__Exercise instructions__. The entries shown below are to be printed in full, unaltered.

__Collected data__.
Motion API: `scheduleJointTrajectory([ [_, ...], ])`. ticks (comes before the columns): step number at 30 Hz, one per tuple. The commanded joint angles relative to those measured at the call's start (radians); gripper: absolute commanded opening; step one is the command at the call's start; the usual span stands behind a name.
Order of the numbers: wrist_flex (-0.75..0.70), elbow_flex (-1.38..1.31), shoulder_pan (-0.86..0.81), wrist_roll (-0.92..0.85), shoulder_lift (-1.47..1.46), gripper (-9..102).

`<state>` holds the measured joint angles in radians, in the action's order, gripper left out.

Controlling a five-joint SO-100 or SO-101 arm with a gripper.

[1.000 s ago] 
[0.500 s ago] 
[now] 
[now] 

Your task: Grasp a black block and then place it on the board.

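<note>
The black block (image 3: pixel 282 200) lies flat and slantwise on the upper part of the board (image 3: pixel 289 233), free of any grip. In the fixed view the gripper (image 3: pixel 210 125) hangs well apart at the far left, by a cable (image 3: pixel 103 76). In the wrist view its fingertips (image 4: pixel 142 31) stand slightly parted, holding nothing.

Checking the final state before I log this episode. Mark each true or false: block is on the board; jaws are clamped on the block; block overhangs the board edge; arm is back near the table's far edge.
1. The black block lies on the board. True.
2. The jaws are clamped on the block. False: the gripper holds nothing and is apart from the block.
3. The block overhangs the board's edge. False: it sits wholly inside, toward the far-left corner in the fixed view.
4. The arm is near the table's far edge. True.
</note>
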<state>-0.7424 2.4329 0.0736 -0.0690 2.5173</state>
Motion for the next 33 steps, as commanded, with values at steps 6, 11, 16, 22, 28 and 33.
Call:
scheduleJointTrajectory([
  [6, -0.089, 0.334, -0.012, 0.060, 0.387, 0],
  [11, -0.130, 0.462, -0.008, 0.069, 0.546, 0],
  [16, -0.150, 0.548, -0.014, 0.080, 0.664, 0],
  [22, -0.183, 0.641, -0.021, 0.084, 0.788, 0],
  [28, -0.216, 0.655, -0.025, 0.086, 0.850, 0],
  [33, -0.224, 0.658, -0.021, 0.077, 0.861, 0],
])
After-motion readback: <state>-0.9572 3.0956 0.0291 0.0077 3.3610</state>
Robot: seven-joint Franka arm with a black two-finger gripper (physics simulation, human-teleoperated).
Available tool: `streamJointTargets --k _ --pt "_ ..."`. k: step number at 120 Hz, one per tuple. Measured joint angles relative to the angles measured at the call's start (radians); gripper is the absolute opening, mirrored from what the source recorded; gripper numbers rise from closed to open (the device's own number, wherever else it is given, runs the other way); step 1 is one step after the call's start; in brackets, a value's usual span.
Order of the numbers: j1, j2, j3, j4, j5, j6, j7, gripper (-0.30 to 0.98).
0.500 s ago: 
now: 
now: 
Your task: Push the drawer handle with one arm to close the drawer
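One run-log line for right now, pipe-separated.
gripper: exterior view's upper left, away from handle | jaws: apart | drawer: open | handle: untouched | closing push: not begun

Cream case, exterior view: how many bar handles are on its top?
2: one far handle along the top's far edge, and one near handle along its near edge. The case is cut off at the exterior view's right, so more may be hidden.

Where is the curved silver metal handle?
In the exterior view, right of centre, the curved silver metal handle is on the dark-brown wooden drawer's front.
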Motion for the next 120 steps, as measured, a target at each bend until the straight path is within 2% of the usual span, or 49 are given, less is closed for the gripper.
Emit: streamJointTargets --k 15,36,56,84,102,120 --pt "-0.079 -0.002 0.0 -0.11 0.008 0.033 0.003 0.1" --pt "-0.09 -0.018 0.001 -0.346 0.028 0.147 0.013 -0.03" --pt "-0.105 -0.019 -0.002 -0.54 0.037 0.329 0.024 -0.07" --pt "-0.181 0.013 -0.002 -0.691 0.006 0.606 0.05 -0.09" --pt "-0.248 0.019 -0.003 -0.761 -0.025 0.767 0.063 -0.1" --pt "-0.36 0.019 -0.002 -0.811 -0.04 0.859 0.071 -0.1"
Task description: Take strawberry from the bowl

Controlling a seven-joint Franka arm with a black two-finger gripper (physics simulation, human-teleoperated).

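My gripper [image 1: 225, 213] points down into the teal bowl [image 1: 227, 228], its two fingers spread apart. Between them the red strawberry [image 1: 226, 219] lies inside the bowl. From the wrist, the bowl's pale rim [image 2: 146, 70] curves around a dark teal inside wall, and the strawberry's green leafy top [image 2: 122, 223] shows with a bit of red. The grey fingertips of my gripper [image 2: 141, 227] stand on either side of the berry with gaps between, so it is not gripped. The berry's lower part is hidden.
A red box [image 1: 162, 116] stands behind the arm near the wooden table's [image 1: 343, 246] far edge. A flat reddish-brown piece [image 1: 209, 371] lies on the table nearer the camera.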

__Output for this task__.
Motion API: `scheduleJointTrajectory([ [_, ...], ])`. ticks (comes before the columns): step number at 30 Hz, one per tuple. The commanded joint angles relative to those measured at the call's start (radians); gripper: absolute commanded opening; step one is the command at the call's start; the usual span stands behind a name.
Order of the numbers: wrist_flex (-0.75..0.70), elbow_flex (-1.38..1.31), shoulder_pan (-0.86..0.81), wrist_roll (-0.92..0.85), shoulder_lift (-1.47..1.46), gripper (-9..102).

`<state>` holds the measured joint angles in radians, in the action's order, gripper left out.

Controlling a five-joint SO-100 or SO-101 arm with a gripper.

[1.000 s ago] 
[0.500 s ago] 
[now] 
[now] 

Your task: Grasp a black block and then place it on the board.

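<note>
The black block (image 3: pixel 282 200) lies flat and slantwise on the upper part of the board (image 3: pixel 289 233), free of any grip. In the fixed view the gripper (image 3: pixel 210 125) hangs well apart at the far left, by a cable (image 3: pixel 103 76). In the wrist view its fingertips (image 4: pixel 142 31) stand slightly parted, holding nothing.

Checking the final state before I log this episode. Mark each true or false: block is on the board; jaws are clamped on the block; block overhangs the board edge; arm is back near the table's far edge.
1. The black block lies on the board. True.
2. The jaws are clamped on the block. False: the gripper holds nothing and is apart from the block.
3. The block overhangs the board's edge. False: it sits wholly inside, toward the far-left corner in the fixed view.
4. The arm is near the table's far edge. True.
</note>
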<state>-0.7424 2.4329 0.0736 -0.0690 2.5173</state>
Motion for the next 33 steps, as commanded, with values at steps 6, 11, 16, 22, 28 and 33.
Call:
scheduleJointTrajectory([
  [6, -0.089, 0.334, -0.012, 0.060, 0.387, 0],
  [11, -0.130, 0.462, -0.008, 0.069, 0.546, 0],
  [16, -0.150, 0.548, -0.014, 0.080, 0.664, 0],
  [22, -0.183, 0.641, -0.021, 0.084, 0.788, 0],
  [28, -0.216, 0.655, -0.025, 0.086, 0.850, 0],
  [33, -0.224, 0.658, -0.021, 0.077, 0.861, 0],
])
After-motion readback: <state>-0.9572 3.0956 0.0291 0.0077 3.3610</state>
Robot: seven-joint Franka arm with a black two-finger gripper (physics simulation, human-teleoperated).
Available tool: `streamJointTargets --k _ --pt "_ ..."`. k: step number at 120 Hz, one per tuple. Measured joint angles relative to the angles measured at the call's start (radians); gripper is the absolute opening, mirrored from what the source recorded; gripper numbers rise from closed to open (the device's own number, wherever else it is given, runs the other way); step 1 is one step after the call's start; in brackets, a value's usual span.
Order of the numbers: j1, j2, j3, j4, j5, j6, j7, gripper (-0.30 to 0.98).
0.500 s ago: 
now: 
now: 
Your task: Push the drawer handle with one arm to close the drawer
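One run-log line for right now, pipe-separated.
gripper: exterior view's upper left, away from handle | jaws: apart | drawer: open | handle: untouched | closing push: not begun

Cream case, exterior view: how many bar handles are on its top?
2: one far handle along the top's far edge, and one near handle along its near edge. The case is cut off at the exterior view's right, so more may be hidden.

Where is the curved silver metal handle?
In the exterior view, right of centre, the curved silver metal handle is on the dark-brown wooden drawer's front.
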Motion for the next 120 steps, as measured, a target at each bend until the straight path is within 2% of the usual span, or 49 are given, less is closed for the gripper.
Emit: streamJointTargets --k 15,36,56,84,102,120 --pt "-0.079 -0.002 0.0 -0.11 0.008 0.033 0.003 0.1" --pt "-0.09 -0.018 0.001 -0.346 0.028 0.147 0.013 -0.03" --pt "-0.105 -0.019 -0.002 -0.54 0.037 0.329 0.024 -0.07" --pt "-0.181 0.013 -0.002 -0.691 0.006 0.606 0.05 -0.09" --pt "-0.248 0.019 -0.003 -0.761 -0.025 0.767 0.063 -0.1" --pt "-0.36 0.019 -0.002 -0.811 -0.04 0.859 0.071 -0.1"
Task description: Take strawberry from the bowl

Controlling a seven-joint Franka arm with a black two-finger gripper (physics simulation, human-teleoperated).

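My gripper [image 1: 225, 213] points down into the teal bowl [image 1: 227, 228], its two fingers spread apart. Between them the red strawberry [image 1: 226, 219] lies inside the bowl. From the wrist, the bowl's pale rim [image 2: 146, 70] curves around a dark teal inside wall, and the strawberry's green leafy top [image 2: 122, 223] shows with a bit of red. The grey fingertips of my gripper [image 2: 141, 227] stand on either side of the berry with gaps between, so it is not gripped. The berry's lower part is hidden.
A red box [image 1: 162, 116] stands behind the arm near the wooden table's [image 1: 343, 246] far edge. A flat reddish-brown piece [image 1: 209, 371] lies on the table nearer the camera.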

The exercise has been answered in full.